Doing business in India requires one to choose a type of business body. In India one can choose from five different types of legal entities to conduct agency. These include Sole Proprietorship, Partnership Firm, Limited Liability Partnership, Private Limited Company and Public Limited Company. The choice on the business entity is dependent on various factors such as taxation, ownership liabilities, compliance burden, investment options and exit strategy.
Lets look at organizations entities in detail
This is the most easy business entity to establish in India. It doesn’t involve its own Permanent Account Number (PAN) and the PAN of the owner (Proprietor) acts as the PAN for the Sole Proprietorship firm. Registrations with various government departments are required only on a need basis. For example, generally if the business provides services and service tax is applicable, then registration with the service tax department is compelled. Same is true for other indirect taxes like VAT, Excise many others. It is not possible to transfer the ownership of a Sole Proprietorship from one individual another. However, assets of those firm may be sold from one person to another. Proprietors of sole proprietorship firms infinite business liability. This means that owners’ personal assets can be attached to meet business liability claims.
A partnership firm in India is governed by The Partnership Act, 1932. Two or more persons can form a Partnership be subject to maximum of 20 partners. A partnership deed is prepared that details amazed capital each partner will contribute on the partnership. It also details how much profit/loss each partner will share. Working partners of the partnership are also allowed to draw a salary as per The Indian Partnership Act. A partnership is also permitted to purchase assets in its name. However web-sites such assets become the partners of the firm. A partnership may/may not be dissolved in case of death of this partner. The partnership doesn’t really have its own legal standing although other Permanent Account Number (PAN) is used on the partnership. Partners of the firm have unlimited business liabilities which means their personal assets can be linked with meet business liability claims of the partnership firm. Also losses incurred as being a result act of negligence of one partner is liable for payment from every partner of the partnership firm.
A partnership firm may or may not be registered with Registrar of Firms (ROF). Registration provides some legal protection to partners in case they have differences between them. Until a partnership deed is registered along with ROF, it may not be treated as legal document. However, this doesn’t prevent either the Partnership firm from suing someone or someone suing the partnership firm within a court of guidelines.

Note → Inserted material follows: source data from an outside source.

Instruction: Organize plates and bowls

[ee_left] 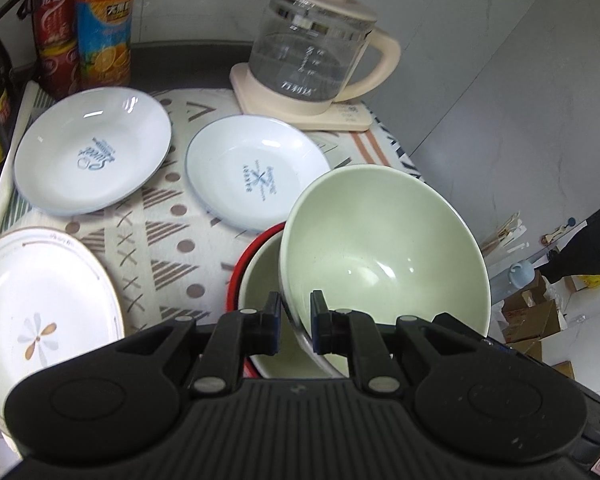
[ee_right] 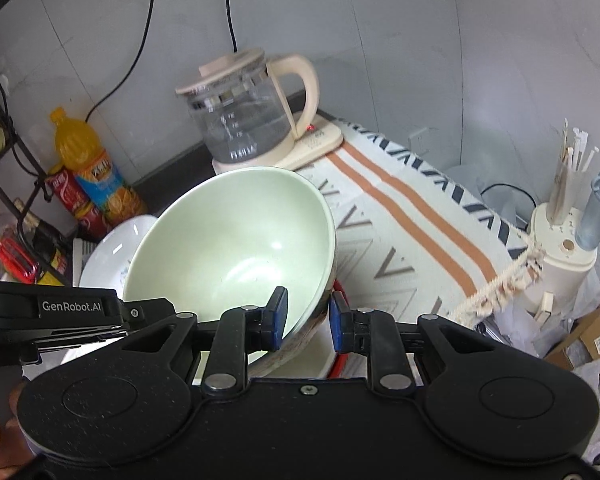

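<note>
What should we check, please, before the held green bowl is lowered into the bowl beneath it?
1. Left tool clamped on green bowl rim: ok.
2. Right tool clamped on the same rim: ok.
3. Lower green bowl in the red bowl free of contents: ok.
4. Held bowl level: not ok, tilted.
5. Blue-rimmed plate clear of the stack: cannot tell, edge hidden.
6. Kettle out of the way: ok.

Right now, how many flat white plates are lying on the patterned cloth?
3: a blue-lettered white plate back left, a second blue-printed plate mid-cloth beside the tilted green bowl, a flower-patterned plate near left. Others may be hidden.
</note>
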A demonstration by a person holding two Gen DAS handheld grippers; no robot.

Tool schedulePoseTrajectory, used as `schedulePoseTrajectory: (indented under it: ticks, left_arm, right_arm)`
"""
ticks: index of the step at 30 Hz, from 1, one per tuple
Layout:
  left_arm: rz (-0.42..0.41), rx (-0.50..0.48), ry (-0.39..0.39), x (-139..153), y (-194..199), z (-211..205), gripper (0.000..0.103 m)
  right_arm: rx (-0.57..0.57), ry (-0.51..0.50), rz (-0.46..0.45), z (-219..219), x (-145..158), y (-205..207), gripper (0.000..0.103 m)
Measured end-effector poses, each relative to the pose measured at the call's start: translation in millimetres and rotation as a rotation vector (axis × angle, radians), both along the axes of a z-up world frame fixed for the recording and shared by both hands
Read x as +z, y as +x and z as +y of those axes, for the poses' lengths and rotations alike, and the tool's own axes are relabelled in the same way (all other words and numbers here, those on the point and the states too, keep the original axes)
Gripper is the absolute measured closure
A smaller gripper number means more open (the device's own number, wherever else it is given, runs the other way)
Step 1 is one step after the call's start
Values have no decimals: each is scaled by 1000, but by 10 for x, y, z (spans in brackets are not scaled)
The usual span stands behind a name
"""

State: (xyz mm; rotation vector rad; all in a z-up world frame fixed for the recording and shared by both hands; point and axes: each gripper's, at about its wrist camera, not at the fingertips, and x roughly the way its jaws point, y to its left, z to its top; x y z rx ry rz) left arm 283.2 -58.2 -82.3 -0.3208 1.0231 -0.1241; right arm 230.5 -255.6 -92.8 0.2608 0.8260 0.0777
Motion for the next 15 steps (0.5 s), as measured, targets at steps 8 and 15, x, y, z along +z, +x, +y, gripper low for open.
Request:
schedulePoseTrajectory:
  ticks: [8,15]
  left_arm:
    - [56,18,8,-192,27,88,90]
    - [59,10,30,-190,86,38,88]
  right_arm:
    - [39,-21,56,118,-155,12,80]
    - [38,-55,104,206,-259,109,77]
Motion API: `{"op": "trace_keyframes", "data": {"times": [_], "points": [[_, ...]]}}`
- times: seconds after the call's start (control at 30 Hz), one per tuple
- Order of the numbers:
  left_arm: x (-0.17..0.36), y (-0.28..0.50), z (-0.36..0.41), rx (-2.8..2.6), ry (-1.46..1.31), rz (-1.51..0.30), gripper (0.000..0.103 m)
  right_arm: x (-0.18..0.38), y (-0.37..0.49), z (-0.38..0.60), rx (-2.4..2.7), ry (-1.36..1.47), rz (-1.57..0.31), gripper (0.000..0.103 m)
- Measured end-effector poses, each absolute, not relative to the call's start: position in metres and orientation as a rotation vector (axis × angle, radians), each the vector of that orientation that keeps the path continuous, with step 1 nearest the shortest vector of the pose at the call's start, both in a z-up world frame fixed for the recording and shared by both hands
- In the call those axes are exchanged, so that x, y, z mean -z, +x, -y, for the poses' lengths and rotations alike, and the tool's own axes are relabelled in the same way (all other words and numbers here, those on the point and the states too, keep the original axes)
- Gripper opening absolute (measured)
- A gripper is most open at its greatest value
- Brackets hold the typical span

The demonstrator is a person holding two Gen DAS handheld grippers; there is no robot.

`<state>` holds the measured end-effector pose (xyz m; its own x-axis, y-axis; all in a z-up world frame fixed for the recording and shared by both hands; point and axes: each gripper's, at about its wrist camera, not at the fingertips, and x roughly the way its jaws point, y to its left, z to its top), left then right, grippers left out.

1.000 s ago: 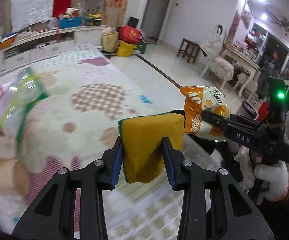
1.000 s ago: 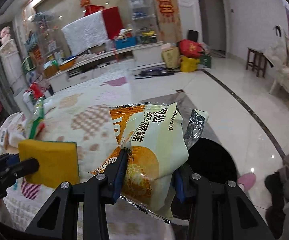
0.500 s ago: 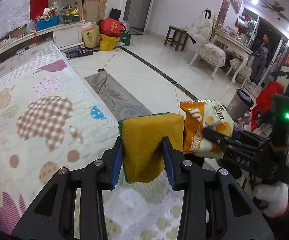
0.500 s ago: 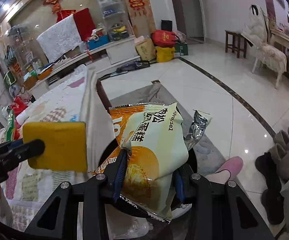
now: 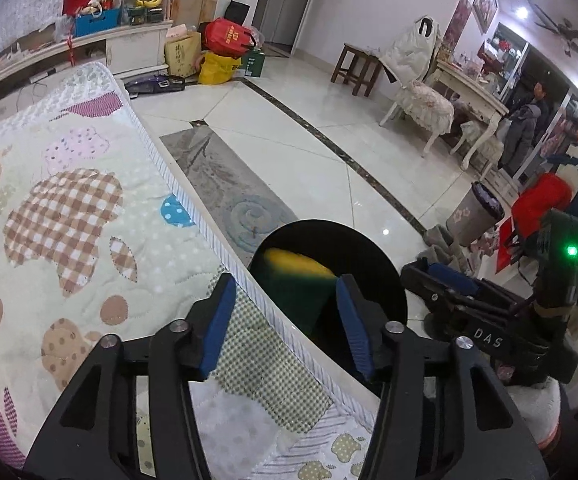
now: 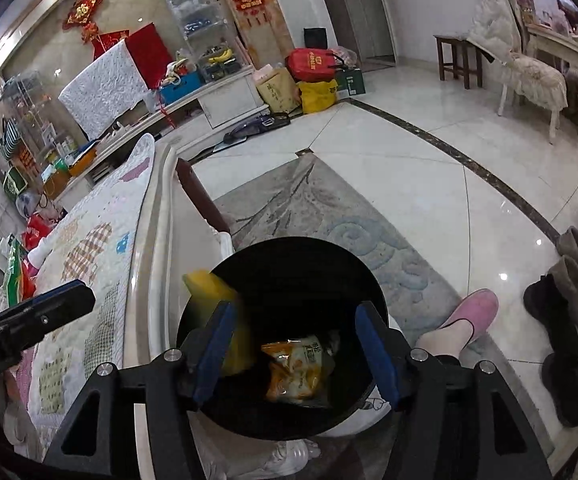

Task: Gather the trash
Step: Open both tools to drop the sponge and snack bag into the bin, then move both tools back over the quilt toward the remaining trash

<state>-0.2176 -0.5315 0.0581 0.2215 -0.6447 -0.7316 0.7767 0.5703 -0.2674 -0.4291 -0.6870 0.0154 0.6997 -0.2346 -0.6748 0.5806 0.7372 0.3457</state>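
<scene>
Both drops just happened: left tongs (image 5: 285, 312) and right tongs (image 6: 297, 344) now gape wide and empty, sponge (image 6: 213, 292) blurred mid-fall into the black bin (image 6: 285, 248) at lower centre, snack wrapper (image 6: 297, 368) already inside, so these two are collected.

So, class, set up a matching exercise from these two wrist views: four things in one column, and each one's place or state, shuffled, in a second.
Things:
1. snack wrapper
2. yellow sponge
3. left gripper
4. pink slipper

Places or states:
A. open, holding nothing
B. on the floor beside the black bin
C. lying at the bin's bottom
D. blurred, at the bin's near-left rim

Pairs: 1-C, 2-D, 3-A, 4-B
</scene>
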Motion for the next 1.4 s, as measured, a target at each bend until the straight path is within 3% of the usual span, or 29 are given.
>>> {"op": "trace_keyframes", "data": {"times": [0.7, 0.83, 1.4], "points": [[-0.082, -0.230, 0.455, 0.813, 0.200, -0.775, 0.056, -0.041, -0.394, 0.625, 0.381, 0.494, -0.661, 0.068], [-0.088, -0.227, 0.429, 0.754, 0.192, -0.748, 0.056, -0.050, -0.379, 0.603, 0.342, 0.460, -0.659, 0.074], [-0.092, -0.208, 0.313, 0.567, 0.112, -0.729, 0.056, -0.064, -0.308, 0.508, 0.143, 0.362, -0.697, 0.074]]}}
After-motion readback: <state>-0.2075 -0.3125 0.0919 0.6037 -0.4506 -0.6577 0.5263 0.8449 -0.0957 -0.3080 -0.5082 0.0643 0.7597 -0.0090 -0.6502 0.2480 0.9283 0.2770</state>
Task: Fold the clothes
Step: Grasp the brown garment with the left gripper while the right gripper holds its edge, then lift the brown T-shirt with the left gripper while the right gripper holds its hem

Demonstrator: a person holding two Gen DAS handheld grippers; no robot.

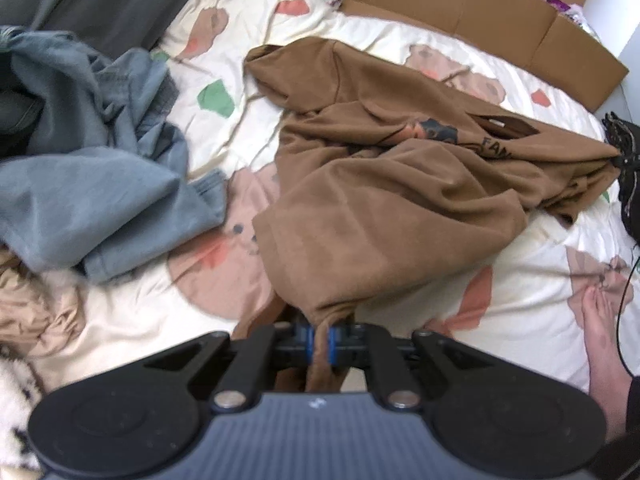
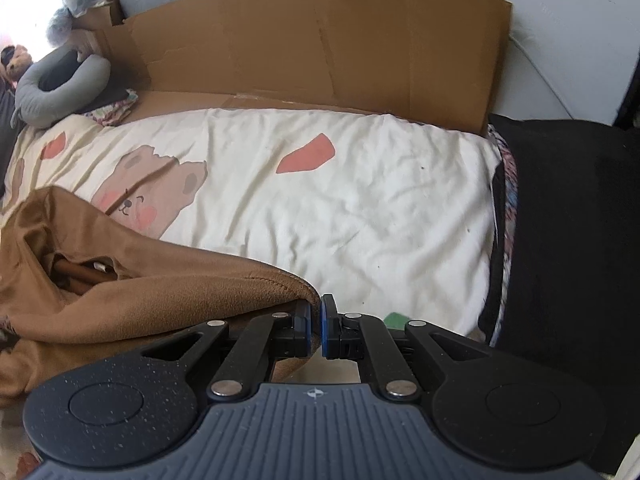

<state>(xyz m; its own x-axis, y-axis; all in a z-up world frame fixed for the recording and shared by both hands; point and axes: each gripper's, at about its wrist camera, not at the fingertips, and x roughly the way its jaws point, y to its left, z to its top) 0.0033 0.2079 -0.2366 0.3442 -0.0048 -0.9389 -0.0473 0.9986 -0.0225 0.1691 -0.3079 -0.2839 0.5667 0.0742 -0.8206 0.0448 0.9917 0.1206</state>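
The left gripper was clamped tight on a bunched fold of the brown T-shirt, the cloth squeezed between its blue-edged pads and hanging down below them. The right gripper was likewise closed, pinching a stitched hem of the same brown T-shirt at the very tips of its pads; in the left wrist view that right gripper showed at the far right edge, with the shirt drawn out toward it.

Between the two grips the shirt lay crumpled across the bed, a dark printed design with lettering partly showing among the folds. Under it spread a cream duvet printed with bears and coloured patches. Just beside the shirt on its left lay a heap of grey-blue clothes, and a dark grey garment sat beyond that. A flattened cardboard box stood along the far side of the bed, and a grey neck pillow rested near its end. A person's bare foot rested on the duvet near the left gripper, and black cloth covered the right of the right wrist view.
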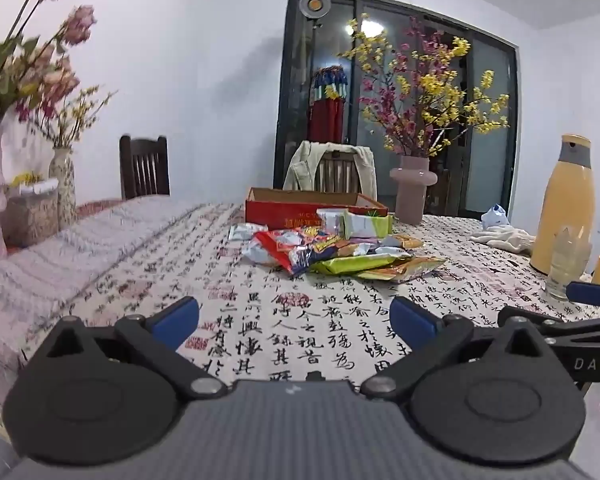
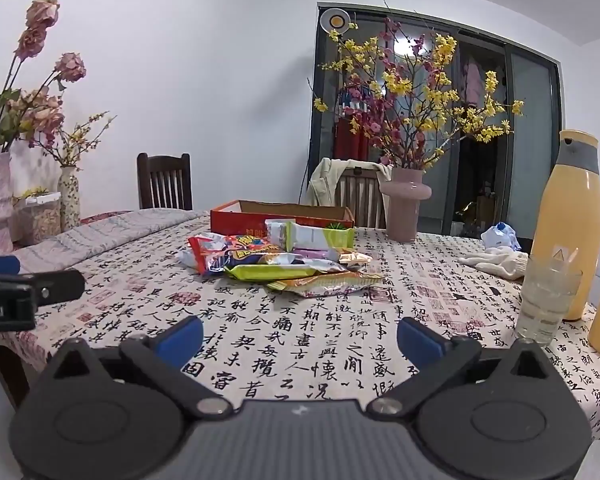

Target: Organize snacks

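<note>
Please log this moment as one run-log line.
left gripper open | right gripper open | snack packets loose beside red box | nothing held

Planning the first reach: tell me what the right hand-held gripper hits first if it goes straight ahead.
Probably the bare tablecloth, since the open right hand-held gripper tilts slightly down; kept level, it would meet the snack pile. Depth is unclear.

Both wrist cameras looked forward, tilted slightly down, from the table's near edge. Each framed the snack pile mid-table and the red box behind, the right view set further right.
</note>
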A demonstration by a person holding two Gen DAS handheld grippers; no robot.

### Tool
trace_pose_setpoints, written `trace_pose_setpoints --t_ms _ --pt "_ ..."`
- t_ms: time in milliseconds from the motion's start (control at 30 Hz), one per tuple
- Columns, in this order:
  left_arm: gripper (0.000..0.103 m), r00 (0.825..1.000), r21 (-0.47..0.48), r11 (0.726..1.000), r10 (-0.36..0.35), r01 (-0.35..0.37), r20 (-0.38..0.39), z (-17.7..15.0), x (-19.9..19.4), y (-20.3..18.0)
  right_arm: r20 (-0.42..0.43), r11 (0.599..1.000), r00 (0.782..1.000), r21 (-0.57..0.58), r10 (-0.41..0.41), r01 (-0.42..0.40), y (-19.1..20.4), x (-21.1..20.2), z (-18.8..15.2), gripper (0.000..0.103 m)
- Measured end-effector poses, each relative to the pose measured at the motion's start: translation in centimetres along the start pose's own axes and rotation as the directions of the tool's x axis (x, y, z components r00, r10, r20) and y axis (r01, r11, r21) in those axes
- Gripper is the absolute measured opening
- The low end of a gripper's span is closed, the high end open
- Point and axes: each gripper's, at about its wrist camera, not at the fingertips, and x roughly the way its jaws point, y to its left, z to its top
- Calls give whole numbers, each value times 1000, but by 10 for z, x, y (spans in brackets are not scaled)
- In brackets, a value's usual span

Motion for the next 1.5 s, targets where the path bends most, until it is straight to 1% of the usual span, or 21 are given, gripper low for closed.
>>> trace_pose_setpoints --t_ms 167,367,500,600,667,733,900,1500 --pt "103 999 -2 999 36 -37 -26 1 3 1 1 1000 1000 -3 7 -7 0 0 0 103" --pt "103 998 27 999 46 -45 -41 -1 5 -3 12 1000 1000 -12 -7 7 3 -1 1 103" --pt "103 998 24 999 46 -45 -52 -2 7 -4 9 1000 1000 -18 -23 24 2 2 0 103" --pt "103 998 31 999 47 -45 -52 -1 7 -4 40 999 998 -22 45 -45 -2 4 -4 103" --pt "103 998 26 999 37 -35 -53 -1 7 -4 32 995 995 16 94 -94 -7 6 -4 103" --pt "103 998 13 1000 24 -24 -51 -1 6 -2 27 993 993 31 111 -112 -8 5 -3 103" --pt "103 998 13 1000 21 -20 -55 -1 7 -2 30 995 995 -15 97 -97 2 2 -2 103" --pt "103 998 20 999 29 -27 -55 -1 7 -3 44 996 995 5 91 -91 -1 -1 -1 103"
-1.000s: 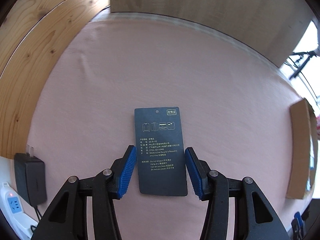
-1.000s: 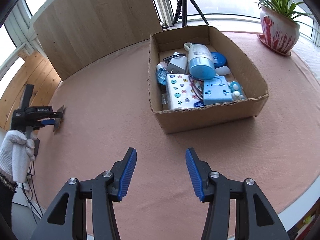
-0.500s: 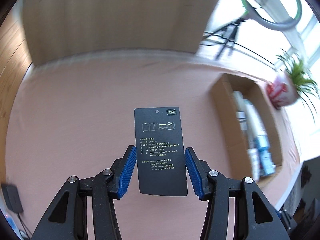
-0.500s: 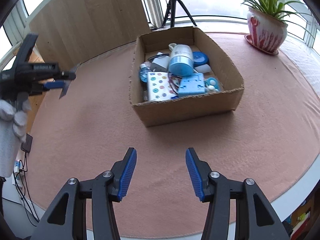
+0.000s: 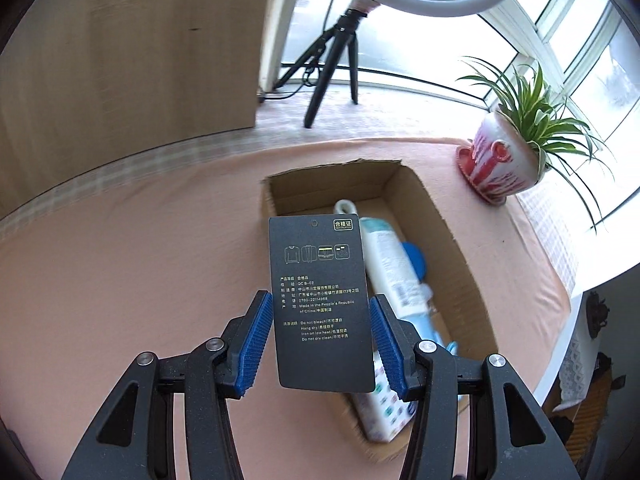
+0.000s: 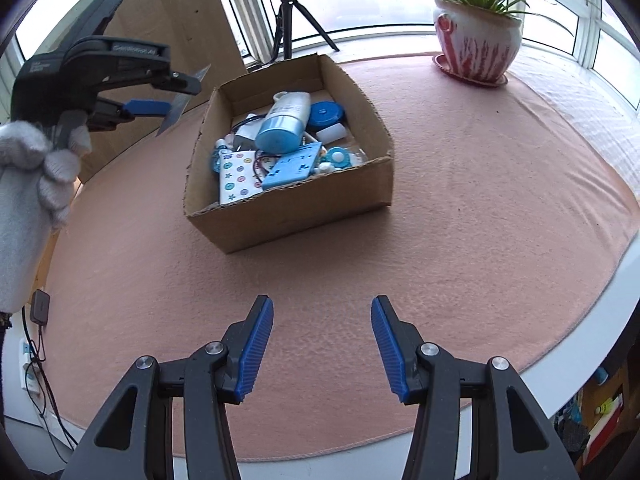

Limited Liability Partnership
Limited Liability Partnership (LLP) firm is really a new regarding business entity established by an Act of the Parliament. LLP allows members to retain flexibility of ownership (similar to Partnership Firm) but provides a liability immunity. The maximum liability of each partner within an LLP is bound to the extent of his/her purchase of the organisation. An LLP has its own Permanent Account Number (PAN) and legal status. Online LLP Registration in India also provides protection to partners for illegal or unauthorized actions taken by other partners of the LLP. A person or Public Limited Company as well as Partnership Firms are permitted to be converted into a Limited Liability Partnership.
Private Limited Company
A Private Limited Company in India is in order to a C-Corporation in north america. Private Limited Company allows its owners to subscribe to company shares. On subscribing to shares, pet owners (members) become shareholders on the company. A personal Limited Company is a separate legal entity both treated by simply taxation and also liability. Private liability of this shareholders is restricted to their share funding. A private limited company could be formed by registering an additional name with appropriate Registrar of Companies (ROC). Draft of Memorandum of Association and Article of Association are prepared and signed by the promoters (initial shareholders) for this company. Fundamental essentials then submitted to the Registrar along with applicable registration fees. Such company can have between 2 to 50 members. To care for the day-to-day activities for this company, Directors are appointed by the Shareholders. A personal Company has more compliance burden n comparison to the a Partnership and LLP. For example, the Board of Directors must meet every quarter and looking after annual general meeting of Shareholders and Directors should be called. Accounts of an additional must prepare in accordance with Tax Act and also Companies Federal act. Also Companies are taxed twice if earnings are to be distributed to Shareholders. Closing a Private Limited Company in India is a tedious process and requires many formalities to be completed.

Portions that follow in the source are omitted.